*PROMPT*
Down to the last line, set the entries down again exactly.

── PROVIDED MATERIAL ──

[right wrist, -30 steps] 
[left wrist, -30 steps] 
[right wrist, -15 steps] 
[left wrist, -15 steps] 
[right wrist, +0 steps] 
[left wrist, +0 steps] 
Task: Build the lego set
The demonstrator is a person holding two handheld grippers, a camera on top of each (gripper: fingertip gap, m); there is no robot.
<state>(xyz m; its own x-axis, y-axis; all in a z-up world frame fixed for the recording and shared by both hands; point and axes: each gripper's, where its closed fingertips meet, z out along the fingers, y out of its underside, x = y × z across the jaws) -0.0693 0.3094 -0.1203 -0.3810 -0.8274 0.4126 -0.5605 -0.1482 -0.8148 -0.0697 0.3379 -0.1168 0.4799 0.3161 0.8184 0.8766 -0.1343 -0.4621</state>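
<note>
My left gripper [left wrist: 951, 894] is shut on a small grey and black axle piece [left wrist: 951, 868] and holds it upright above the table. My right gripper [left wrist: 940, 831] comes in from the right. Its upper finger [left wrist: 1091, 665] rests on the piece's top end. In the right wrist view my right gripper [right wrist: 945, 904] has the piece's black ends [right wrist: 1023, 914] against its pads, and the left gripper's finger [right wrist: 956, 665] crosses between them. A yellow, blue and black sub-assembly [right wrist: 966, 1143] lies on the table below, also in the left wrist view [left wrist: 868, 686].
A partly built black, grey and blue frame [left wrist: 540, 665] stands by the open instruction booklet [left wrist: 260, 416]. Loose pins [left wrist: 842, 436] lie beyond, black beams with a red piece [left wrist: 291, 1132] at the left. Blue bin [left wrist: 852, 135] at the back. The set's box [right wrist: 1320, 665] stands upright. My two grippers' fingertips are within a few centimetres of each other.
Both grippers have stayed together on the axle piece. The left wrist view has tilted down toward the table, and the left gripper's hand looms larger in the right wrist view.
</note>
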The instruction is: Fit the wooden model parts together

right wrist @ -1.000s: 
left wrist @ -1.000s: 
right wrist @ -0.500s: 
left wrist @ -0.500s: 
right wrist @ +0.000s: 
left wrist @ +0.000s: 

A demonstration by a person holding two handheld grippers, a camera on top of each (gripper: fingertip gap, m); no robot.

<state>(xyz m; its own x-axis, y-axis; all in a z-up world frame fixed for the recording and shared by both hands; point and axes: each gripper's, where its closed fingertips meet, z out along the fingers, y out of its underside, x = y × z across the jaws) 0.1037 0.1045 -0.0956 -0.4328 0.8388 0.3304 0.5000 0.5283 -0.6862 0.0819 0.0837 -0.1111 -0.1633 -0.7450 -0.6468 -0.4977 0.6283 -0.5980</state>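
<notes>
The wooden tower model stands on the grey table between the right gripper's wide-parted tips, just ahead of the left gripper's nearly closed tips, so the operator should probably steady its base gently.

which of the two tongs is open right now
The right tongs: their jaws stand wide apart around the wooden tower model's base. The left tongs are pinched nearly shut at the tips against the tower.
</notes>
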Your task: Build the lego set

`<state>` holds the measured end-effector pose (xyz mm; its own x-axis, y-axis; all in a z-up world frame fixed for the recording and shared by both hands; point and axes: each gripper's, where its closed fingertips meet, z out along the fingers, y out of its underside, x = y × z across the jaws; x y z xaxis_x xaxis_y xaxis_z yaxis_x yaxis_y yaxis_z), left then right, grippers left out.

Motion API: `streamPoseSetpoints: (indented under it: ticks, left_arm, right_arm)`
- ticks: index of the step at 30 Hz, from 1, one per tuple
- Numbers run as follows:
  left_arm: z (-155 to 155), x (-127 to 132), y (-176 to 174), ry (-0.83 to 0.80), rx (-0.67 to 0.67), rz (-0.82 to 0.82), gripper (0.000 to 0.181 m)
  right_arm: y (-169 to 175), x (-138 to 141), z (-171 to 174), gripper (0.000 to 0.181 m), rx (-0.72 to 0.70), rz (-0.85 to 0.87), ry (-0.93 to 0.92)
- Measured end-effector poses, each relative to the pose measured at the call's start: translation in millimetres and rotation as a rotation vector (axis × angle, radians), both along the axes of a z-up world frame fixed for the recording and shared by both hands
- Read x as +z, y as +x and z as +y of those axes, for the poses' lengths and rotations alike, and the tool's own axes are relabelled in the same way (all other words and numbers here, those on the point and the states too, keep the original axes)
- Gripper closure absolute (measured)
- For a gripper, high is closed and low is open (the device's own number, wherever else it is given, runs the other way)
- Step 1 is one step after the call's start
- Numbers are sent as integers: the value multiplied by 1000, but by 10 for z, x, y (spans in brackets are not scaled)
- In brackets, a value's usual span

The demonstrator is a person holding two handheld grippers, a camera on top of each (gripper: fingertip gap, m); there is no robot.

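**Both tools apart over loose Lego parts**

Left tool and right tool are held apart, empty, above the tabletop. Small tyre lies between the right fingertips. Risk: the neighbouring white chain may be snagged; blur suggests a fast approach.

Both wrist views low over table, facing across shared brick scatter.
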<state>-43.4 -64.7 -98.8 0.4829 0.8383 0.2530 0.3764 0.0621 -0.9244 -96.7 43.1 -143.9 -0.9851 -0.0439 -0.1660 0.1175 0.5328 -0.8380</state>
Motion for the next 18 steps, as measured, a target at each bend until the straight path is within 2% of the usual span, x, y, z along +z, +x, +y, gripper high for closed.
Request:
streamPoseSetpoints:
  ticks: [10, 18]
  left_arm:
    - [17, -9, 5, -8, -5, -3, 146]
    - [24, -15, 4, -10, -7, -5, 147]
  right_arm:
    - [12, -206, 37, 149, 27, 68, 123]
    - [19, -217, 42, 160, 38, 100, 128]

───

*WRITTEN SOLUTION*
[right wrist, -30 steps] 
[left wrist, -30 steps] 
[right wrist, -15 steps] 
[left wrist, -15 steps] 
[right wrist, +0 steps] 
[left wrist, +0 steps] 
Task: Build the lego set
The demonstrator is a person holding two handheld grippers, a camera on top of each (gripper: fingertip gap, m); there is no robot.
<state>(xyz m; its own x-axis, y-axis; all in a z-up world frame fixed for the recording and shared by both hands; point and axes: each gripper's, where its closed fingertips meet, z out along the fingers, y out of its underside, x = y × z across the jaws) -0.0693 0.3094 -0.1203 -0.3810 -0.8274 0.4126 -0.5605 -0.1482 -0.8148 -0.0697 0.3379 -0.1168 0.4799 0.3161 0.8184 0.8766 -0.1343 -0.4621</state>
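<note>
My left gripper [left wrist: 951, 894] is shut on a small grey and black axle piece [left wrist: 951, 868] and holds it upright above the table. My right gripper [left wrist: 940, 831] comes in from the right. Its upper finger [left wrist: 1091, 665] rests on the piece's top end. In the right wrist view my right gripper [right wrist: 945, 904] has the piece's black ends [right wrist: 1023, 914] against its pads, and the left gripper's finger [right wrist: 956, 665] crosses between them. A yellow, blue and black sub-assembly [right wrist: 966, 1143] lies on the table below, also in the left wrist view [left wrist: 868, 686].
A partly built black, grey and blue frame [left wrist: 540, 665] stands by the open instruction booklet [left wrist: 260, 416]. Loose pins [left wrist: 842, 436] lie beyond, black beams with a red piece [left wrist: 291, 1132] at the left. Blue bin [left wrist: 852, 135] at the back. The set's box [right wrist: 1320, 665] stands upright. My two grippers' fingertips are within a few centimetres of each other.
Both grippers have stayed together on the axle piece. The left wrist view has tilted down toward the table, and the left gripper's hand looms larger in the right wrist view.
</note>
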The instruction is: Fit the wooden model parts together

right wrist @ -1.000s: 
left wrist @ -1.000s: 
right wrist @ -0.500s: 
left wrist @ -0.500s: 
right wrist @ +0.000s: 
left wrist @ +0.000s: 

A demonstration by a person holding two handheld grippers, a camera on top of each (gripper: fingertip gap, m); no robot.

<state>(xyz m; its own x-axis, y-axis; all in a z-up world frame fixed for the recording and shared by both hands; point and axes: each gripper's, where its closed fingertips meet, z out along the fingers, y out of its underside, x = y × z across the jaws) 0.1037 0.1045 -0.0956 -0.4328 0.8388 0.3304 0.5000 0.5283 -0.6862 0.0819 0.0837 -0.1111 -0.1633 -0.7450 -0.6468 -0.4977 0.6283 -0.5980</state>
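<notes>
The wooden tower model stands on the grey table between the right gripper's wide-parted tips, just ahead of the left gripper's nearly closed tips, so the operator should probably steady its base gently.

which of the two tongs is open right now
The right tongs: their jaws stand wide apart around the wooden tower model's base. The left tongs are pinched nearly shut at the tips against the tower.
</notes>
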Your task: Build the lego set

`<state>` holds the measured end-effector pose (xyz mm; its own x-axis, y-axis; all in a z-up world frame fixed for the recording and shared by both hands; point and axes: each gripper's, where its closed fingertips meet, z out along the fingers, y out of its underside, x = y × z across the jaws; x y z xaxis_x xaxis_y xaxis_z yaxis_x yaxis_y yaxis_z), left then right, grippers left out.

Motion API: `streamPoseSetpoints: (indented under it: ticks, left_arm, right_arm)`
- ticks: index of the step at 30 Hz, from 1, one per tuple
- Numbers run as follows:
  left_arm: z (-155 to 155), x (-127 to 132), y (-176 to 174), ry (-0.83 to 0.80), rx (-0.67 to 0.67), rz (-0.82 to 0.82), gripper (0.000 to 0.181 m)
  right_arm: y (-169 to 175), x (-138 to 141), z (-171 to 174), gripper (0.000 to 0.181 m), rx (-0.72 to 0.70), rz (-0.85 to 0.87), ry (-0.93 to 0.92)
- Measured end-effector poses, each relative to the pose measured at the call's start: translation in millimetres and rotation as a rotation vector (axis × angle, radians), both along the axes of a z-up world frame fixed for the recording and shared by both hands
- Read x as +z, y as +x and z as +y of those axes, for the poses' lengths and rotations alike, and the tool's own axes are relabelled in the same way (all other words and numbers here, those on the point and the states too, keep the original axes)
- Gripper closure absolute (measured)
- For a gripper, high is closed and low is open (the device's own number, wherever else it is given, runs the other way)
- Step 1 is one step after the call's start
- Numbers are sent as integers: the value multiplied by 1000, but by 10 for z, x, y (spans in brackets are not scaled)
- In brackets, a value's usual span

The demonstrator is a person holding two handheld grippers, a camera on top of each (gripper: fingertip gap, m); there is no robot.

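**Both tools apart over loose Lego parts**

Left tool and right tool are held apart, empty, above the tabletop. Small tyre lies between the right fingertips. Risk: the neighbouring white chain may be snagged; blur suggests a fast approach.

Both wrist views low over table, facing across shared brick scatter.
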<state>-43.4 -64.7 -98.8 0.4829 0.8383 0.2530 0.3764 0.0621 -0.9244 -96.7 43.1 -143.9 -0.9851 -0.0439 -0.1660 0.1175 0.5328 -0.8380</state>
Motion for the next 18 steps, as measured, a target at each bend until the straight path is within 2% of the usual span, x, y, z along +z, +x, +y, gripper high for closed.
Request:
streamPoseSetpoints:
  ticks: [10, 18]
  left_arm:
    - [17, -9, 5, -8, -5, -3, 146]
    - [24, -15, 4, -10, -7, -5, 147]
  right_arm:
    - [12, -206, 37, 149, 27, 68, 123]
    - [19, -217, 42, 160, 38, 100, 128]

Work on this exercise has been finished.